Grid, random, and Bayesian optimization searches are frequently used methods for hyperparameter tuning. With these methods, the hyperparameter space is methodically explored, and the model's performance is assessed using various combinations of the hyperparameters.
Why deep learning should employ hyperparameter tuning
Deep learning hyperparameter adjustment is crucial since it can considerably raise a model's performance on a given job. You may increase generalization, decrease overfitting, and improve model accuracy by determining the ideal set of hyperparameters. Your model might not perform as well as it could and you might lose out on chances to boost its performance if you don't tune the hyperparameters.

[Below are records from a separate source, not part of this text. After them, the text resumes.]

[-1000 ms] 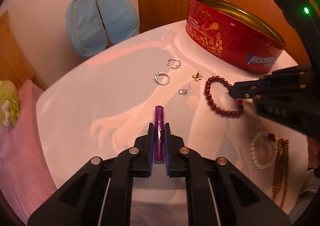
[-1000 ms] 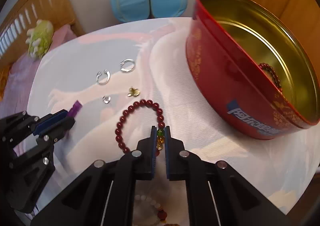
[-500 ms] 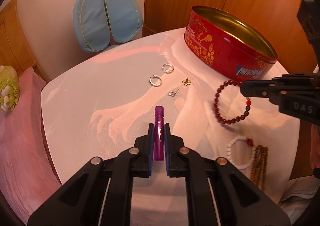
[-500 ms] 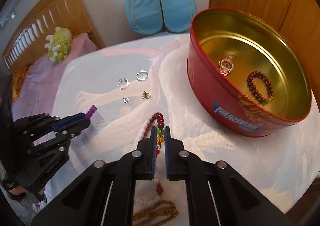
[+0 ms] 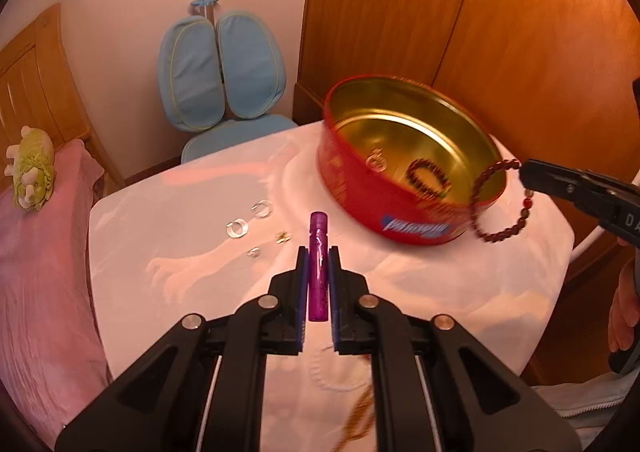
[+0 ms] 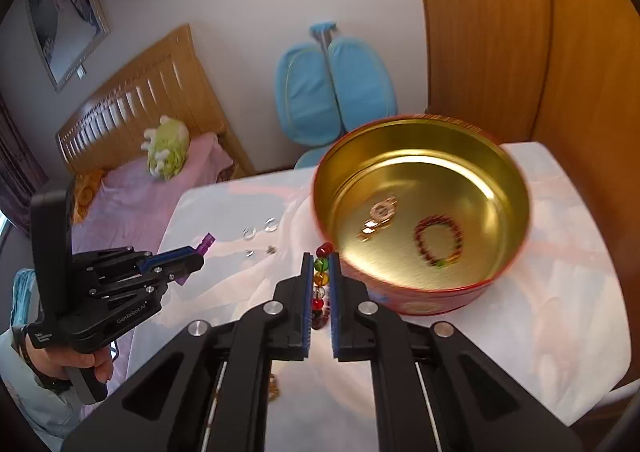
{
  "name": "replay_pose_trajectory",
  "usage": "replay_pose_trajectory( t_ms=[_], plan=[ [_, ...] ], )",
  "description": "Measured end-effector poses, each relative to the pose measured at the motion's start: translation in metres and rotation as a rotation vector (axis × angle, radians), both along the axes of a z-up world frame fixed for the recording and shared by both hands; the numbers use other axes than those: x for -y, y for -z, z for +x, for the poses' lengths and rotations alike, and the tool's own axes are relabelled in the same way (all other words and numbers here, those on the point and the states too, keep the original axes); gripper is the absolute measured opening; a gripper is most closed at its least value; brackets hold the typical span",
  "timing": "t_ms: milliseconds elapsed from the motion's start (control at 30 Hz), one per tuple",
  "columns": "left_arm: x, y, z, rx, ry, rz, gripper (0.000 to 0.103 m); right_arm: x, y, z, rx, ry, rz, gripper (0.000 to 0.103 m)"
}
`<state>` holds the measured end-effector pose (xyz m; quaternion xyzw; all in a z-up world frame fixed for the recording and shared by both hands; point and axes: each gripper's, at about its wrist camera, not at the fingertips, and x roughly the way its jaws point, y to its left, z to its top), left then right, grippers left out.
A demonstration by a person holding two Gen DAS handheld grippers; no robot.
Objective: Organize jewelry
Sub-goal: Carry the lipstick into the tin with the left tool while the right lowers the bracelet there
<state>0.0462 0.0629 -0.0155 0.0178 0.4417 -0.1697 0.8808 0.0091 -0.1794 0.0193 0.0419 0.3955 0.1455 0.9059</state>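
My left gripper (image 5: 318, 252) is shut on a purple vial (image 5: 318, 272) and holds it above the white-clothed table (image 5: 160, 236). My right gripper (image 6: 321, 258) is shut on a dark red bead bracelet (image 6: 320, 278) at its coloured beads. In the left wrist view the bracelet (image 5: 486, 232) hangs from the right gripper (image 5: 524, 172) beside the near rim of the red tin (image 5: 400, 222). The tin (image 6: 440, 298) holds a gold watch (image 6: 380, 212) and another dark bead bracelet (image 6: 438, 240). The left gripper (image 6: 196, 252) shows at the left with the vial (image 6: 207, 242).
Two silver hoop earrings (image 5: 238, 228) (image 5: 262, 209), a gold stud (image 5: 283, 237) and a small silver earring (image 5: 253, 252) lie left of the tin. Brown beads (image 5: 360, 412) lie at the table's near edge. A blue chair (image 5: 224, 72), a pink bed (image 5: 40, 272) and wooden doors (image 5: 520, 32) surround the table.
Both grippers have risen and drawn toward the tin. The red bracelet has left the table and now hangs by the tin's rim. The vial stays gripped.
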Motion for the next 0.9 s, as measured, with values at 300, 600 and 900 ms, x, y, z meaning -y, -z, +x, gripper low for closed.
replay_pose_trajectory(
  t_ms=[300, 600, 900],
  plan=[
    [0.077, -0.028, -0.005, -0.004, -0.023, -0.017, 0.01, 0.102, -0.032, 0.002, 0.064, 0.013, 0.043, 0.008],
    [0.107, -0.027, 0.052, -0.036, 0.047, 0.039, 0.01, 0.123, -0.019, 0.047, 0.008, 0.059, 0.046, 0.008],
    [0.131, 0.007, 0.127, -0.171, 0.143, 0.049, 0.01, 0.103, 0.004, 0.132, -0.11, 0.034, 0.009, 0.008]
  ],
)
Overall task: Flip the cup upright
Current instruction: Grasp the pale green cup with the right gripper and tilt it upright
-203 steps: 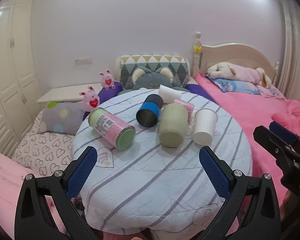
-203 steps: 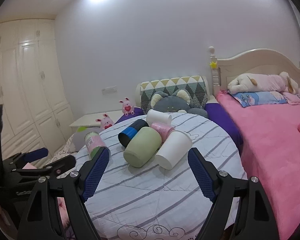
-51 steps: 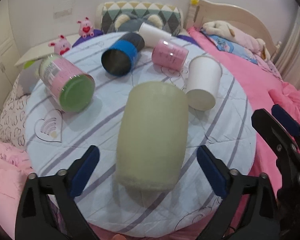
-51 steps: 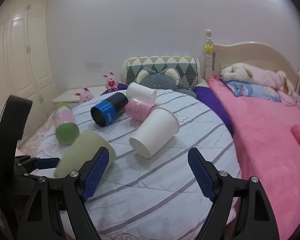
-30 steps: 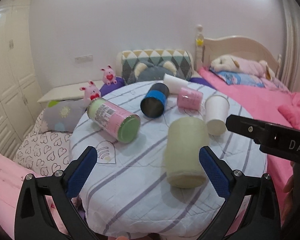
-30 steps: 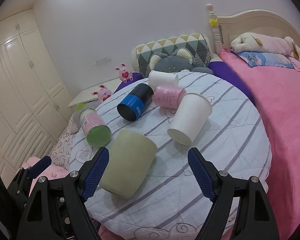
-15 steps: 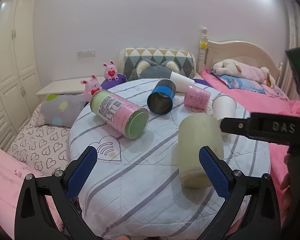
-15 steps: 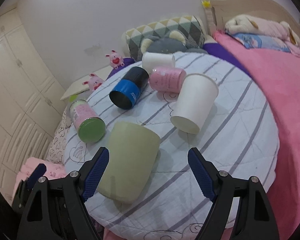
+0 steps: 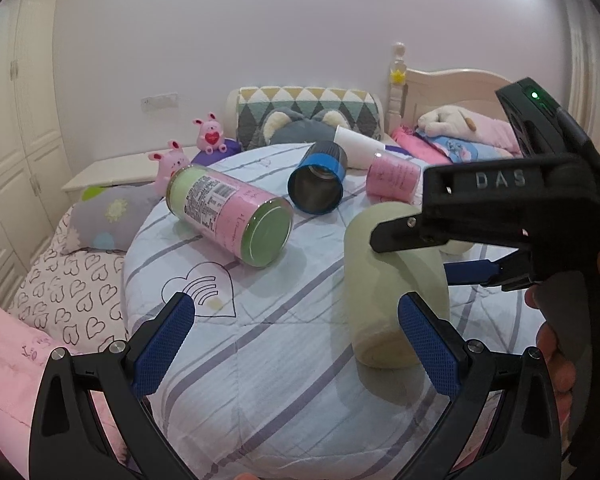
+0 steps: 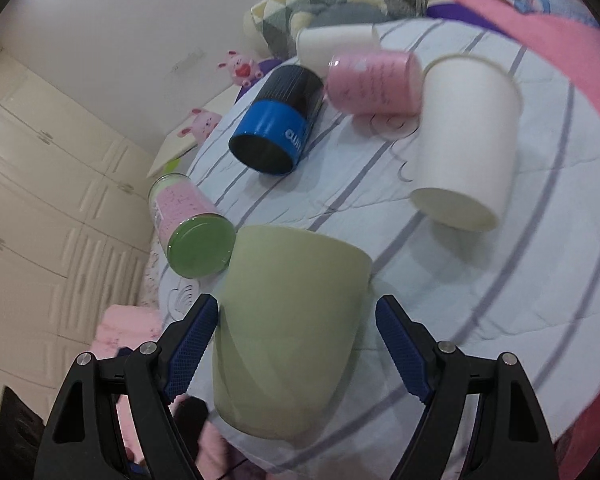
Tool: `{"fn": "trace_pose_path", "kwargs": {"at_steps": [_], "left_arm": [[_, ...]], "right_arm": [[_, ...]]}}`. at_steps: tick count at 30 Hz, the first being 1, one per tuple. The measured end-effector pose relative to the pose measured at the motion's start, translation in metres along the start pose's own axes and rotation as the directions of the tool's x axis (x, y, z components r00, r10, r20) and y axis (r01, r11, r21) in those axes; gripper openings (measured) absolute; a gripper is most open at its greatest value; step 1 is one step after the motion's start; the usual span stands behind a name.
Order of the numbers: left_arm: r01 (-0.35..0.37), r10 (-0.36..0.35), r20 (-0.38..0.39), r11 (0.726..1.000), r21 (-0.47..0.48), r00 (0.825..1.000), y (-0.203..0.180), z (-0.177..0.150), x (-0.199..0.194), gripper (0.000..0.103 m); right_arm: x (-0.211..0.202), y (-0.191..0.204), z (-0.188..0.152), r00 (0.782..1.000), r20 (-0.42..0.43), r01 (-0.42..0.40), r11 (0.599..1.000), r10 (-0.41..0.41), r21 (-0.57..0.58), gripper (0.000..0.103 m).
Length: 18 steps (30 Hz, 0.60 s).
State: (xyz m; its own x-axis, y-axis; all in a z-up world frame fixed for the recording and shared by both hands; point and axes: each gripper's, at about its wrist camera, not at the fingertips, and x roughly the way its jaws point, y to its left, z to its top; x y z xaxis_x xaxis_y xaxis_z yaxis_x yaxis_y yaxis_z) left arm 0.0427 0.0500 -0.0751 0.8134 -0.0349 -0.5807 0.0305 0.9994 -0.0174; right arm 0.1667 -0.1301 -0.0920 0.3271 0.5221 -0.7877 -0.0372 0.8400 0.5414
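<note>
Right tool (image 10: 296, 340) spread wide round green cup (image 10: 284, 328), left tool (image 9: 296, 344) wide too; cup mouth hidden.

Six containers lie on the round table covered in a pale blue cloth with grey stripes (image 9: 284, 364). Two are plain white paper cups: one at the table's far edge (image 10: 332, 46), one nearer its right side (image 10: 466, 142). There is one pale green matte cup (image 10: 288, 328) near the front edge, one pink cup (image 10: 374, 80) toward the far side, one black tube with a blue band (image 10: 278, 120) near the middle, and one pink-labelled jar with a green lid (image 9: 230, 214) on the left. Beyond the table sit two pink plush bunnies (image 9: 210, 134) (image 9: 172, 160).
</note>
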Motion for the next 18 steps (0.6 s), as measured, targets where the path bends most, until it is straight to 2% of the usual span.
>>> {"fn": "trace_pose_path", "kwargs": {"at_steps": [9, 13, 18], "left_arm": [[0.008, -0.008, -0.005, 1.0, -0.03, 1.0, 0.011, 0.001, 0.006, 0.103], [0.016, -0.016, -0.012, 0.999, -0.028, 1.0, 0.01, 0.002, 0.007, 0.103], [0.022, -0.023, -0.018, 0.999, -0.028, 1.0, 0.009, 0.001, 0.006, 0.103]], "right_arm": [[0.021, 0.007, 0.003, 0.997, -0.065, -0.033, 0.999, 0.034, 0.024, 0.082], [0.025, 0.004, 0.004, 0.996, -0.065, -0.063, 0.998, 0.064, 0.016, 0.083], [0.017, 0.012, -0.002, 0.999, -0.012, -0.049, 0.994, 0.048, -0.096, 0.082]]}}
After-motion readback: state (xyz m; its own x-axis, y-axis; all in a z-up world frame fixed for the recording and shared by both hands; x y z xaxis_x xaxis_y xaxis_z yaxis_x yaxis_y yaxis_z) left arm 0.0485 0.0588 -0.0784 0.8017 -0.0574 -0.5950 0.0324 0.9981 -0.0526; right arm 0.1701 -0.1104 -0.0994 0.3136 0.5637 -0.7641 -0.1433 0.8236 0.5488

When to employ deep learning's hyperparameter tuning
When using deep learning, hyperparameter tuning is utilized to boost a model's performance on a particular task. It is usually carried out after you have created a fundamental model architecture and need to fine-tune the hyperparameters to enhance the model's functionality.
How to apply hyperparameter tuning in deep learning?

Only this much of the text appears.